Line by line, copy the data below exactly.

((

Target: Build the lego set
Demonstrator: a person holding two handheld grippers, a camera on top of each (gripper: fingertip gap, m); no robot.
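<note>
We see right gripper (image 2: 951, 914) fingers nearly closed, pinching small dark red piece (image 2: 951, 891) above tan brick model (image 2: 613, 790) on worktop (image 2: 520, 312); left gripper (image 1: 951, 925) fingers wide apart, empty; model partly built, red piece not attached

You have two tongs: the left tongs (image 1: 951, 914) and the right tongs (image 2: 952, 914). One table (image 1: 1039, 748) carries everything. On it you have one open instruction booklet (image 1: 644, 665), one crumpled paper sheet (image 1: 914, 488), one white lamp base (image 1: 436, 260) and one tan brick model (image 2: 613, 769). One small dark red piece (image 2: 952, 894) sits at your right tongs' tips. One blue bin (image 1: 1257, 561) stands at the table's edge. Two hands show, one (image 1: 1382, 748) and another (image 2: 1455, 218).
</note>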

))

EXERCISE RESPONSE:
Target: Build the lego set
Demonstrator: a person holding two handheld grippers, a camera on top of each (gripper: fingertip gap, m); no robot.
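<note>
We see right gripper (image 2: 951, 914) fingers nearly closed, pinching small dark red piece (image 2: 951, 891) above tan brick model (image 2: 613, 790) on worktop (image 2: 520, 312); left gripper (image 1: 951, 925) fingers wide apart, empty; model partly built, red piece not attached

You have two tongs: the left tongs (image 1: 951, 914) and the right tongs (image 2: 952, 914). One table (image 1: 1039, 748) carries everything. On it you have one open instruction booklet (image 1: 644, 665), one crumpled paper sheet (image 1: 914, 488), one white lamp base (image 1: 436, 260) and one tan brick model (image 2: 613, 769). One small dark red piece (image 2: 952, 894) sits at your right tongs' tips. One blue bin (image 1: 1257, 561) stands at the table's edge. Two hands show, one (image 1: 1382, 748) and another (image 2: 1455, 218).
</note>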

This exercise has now been completed.